* _Task directions_
Produce a word-for-word copy of the listing below without its pictures.

* _Given data_
- - -
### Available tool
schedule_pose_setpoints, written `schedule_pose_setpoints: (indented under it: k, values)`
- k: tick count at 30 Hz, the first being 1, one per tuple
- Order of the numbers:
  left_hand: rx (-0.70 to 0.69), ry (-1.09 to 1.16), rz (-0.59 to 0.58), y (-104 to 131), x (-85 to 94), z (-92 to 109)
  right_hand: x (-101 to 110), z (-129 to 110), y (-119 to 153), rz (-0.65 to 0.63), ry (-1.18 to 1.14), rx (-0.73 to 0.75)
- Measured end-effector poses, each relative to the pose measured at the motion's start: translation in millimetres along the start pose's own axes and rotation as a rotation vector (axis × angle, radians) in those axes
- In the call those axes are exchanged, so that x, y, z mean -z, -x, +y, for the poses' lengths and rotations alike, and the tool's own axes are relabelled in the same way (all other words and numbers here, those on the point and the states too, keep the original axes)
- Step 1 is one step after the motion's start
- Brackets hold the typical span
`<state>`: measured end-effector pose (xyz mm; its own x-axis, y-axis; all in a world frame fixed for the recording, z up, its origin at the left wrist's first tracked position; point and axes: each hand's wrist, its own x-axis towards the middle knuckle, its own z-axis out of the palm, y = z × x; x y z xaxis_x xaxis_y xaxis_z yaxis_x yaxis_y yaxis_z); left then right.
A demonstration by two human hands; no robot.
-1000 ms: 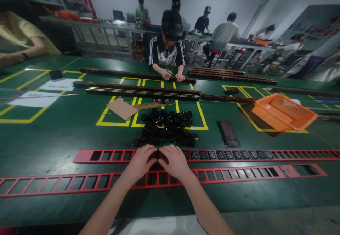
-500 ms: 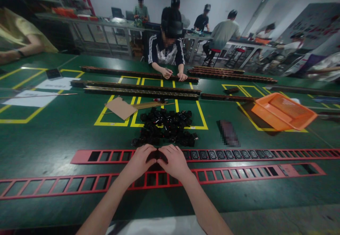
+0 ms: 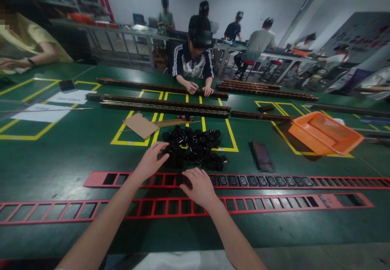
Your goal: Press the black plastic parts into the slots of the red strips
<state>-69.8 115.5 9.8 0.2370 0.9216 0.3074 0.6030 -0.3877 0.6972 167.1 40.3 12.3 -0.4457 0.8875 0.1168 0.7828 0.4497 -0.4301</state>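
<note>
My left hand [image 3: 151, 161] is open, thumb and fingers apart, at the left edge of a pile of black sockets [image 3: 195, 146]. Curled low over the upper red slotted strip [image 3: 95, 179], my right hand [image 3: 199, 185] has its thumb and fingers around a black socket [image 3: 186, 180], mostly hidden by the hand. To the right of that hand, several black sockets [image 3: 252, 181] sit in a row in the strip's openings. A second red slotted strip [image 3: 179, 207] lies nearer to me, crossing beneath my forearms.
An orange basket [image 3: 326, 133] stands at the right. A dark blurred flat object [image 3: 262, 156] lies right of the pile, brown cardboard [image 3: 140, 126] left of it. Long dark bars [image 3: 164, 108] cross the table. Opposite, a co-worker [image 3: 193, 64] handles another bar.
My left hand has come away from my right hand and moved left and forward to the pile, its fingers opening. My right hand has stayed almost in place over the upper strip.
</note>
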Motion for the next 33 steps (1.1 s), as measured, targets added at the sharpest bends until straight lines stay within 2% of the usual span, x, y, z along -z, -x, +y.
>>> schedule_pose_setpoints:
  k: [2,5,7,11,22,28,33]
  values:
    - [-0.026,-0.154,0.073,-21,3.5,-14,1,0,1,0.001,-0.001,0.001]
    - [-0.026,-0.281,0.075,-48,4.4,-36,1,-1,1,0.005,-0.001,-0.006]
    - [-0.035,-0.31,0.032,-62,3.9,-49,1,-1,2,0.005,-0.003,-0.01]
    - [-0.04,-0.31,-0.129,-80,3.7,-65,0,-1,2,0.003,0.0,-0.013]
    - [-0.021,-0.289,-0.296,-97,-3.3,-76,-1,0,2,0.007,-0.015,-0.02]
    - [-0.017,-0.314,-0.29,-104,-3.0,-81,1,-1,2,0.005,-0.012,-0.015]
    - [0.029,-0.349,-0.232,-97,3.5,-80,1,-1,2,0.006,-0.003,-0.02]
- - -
* _Answer to the problem_
### Available tool
schedule_pose_setpoints, written `schedule_pose_setpoints: (indented under it: k, values)`
- k: tick count at 30 Hz, the first being 1, one per tuple
- Order of the numbers:
  left_hand: rx (-0.70 to 0.69), ry (-1.09 to 1.16), rz (-0.59 to 0.58), y (-104 to 131), x (-85 to 94), z (-92 to 109)
  right_hand: x (-101 to 110), z (-129 to 110), y (-119 to 153), rz (-0.65 to 0.63), ry (-1.18 to 1.14), rx (-0.73 to 0.75)
- Measured end-effector poses, each relative to the pose measured at the motion's start: translation in millimetres along the start pose's own axes and rotation as a rotation vector (axis × angle, radians) in those axes
- In the call those axes are exchanged, so that x, y, z mean -z, -x, +y, for the poses' lengths and rotations alike, and the tool's own axes are relabelled in the same way (all other words and numbers here, those on the point and the states too, keep the original axes)
- Step 1 is one step after the motion's start
- Brackets hold the typical span
`<state>`: measured end-effector pose (xyz mm; its own x-axis, y-axis; all in a world frame fixed for the recording, z up, its origin at the left wrist's first tracked position; point and axes: each hand's wrist, its own x-axis towards the middle knuckle, its own z-axis out of the palm, y = z × x; x y z xaxis_x xaxis_y xaxis_z yaxis_x yaxis_y yaxis_z); left then right.
A demonstration by two human hands; no robot.
-1000 ms: 
-500 ms: 
+0 ms: 
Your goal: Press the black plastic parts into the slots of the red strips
<state>-69.8 115.5 9.8 0.2370 0.9216 0.3074 0.6030 -0.3877 0.6972 167.1 40.3 12.3 -0.4457 0.8875 0.1168 0.7828 0.4497 -0.4301</state>
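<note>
My left hand [image 3: 151, 161] is open, thumb and fingers apart, at the left edge of a pile of black sockets [image 3: 195, 146]. Curled low over the upper red slotted strip [image 3: 95, 179], my right hand [image 3: 199, 185] has its thumb and fingers around a black socket [image 3: 186, 180], mostly hidden by the hand. To the right of that hand, several black sockets [image 3: 252, 181] sit in a row in the strip's openings. A second red slotted strip [image 3: 179, 207] lies nearer to me, crossing beneath my forearms.
An orange basket [image 3: 326, 133] stands at the right. A dark blurred flat object [image 3: 262, 156] lies right of the pile, brown cardboard [image 3: 140, 126] left of it. Long dark bars [image 3: 164, 108] cross the table. Opposite, a co-worker [image 3: 193, 64] handles another bar.
My left hand has come away from my right hand and moved left and forward to the pile, its fingers opening. My right hand has stayed almost in place over the upper strip.
</note>
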Motion for the next 33 steps (1.1 s), as measured, targets added at the sharpest bends until straight lines stay within 2% of the usual span, x, y, z along -z, -x, +y.
>>> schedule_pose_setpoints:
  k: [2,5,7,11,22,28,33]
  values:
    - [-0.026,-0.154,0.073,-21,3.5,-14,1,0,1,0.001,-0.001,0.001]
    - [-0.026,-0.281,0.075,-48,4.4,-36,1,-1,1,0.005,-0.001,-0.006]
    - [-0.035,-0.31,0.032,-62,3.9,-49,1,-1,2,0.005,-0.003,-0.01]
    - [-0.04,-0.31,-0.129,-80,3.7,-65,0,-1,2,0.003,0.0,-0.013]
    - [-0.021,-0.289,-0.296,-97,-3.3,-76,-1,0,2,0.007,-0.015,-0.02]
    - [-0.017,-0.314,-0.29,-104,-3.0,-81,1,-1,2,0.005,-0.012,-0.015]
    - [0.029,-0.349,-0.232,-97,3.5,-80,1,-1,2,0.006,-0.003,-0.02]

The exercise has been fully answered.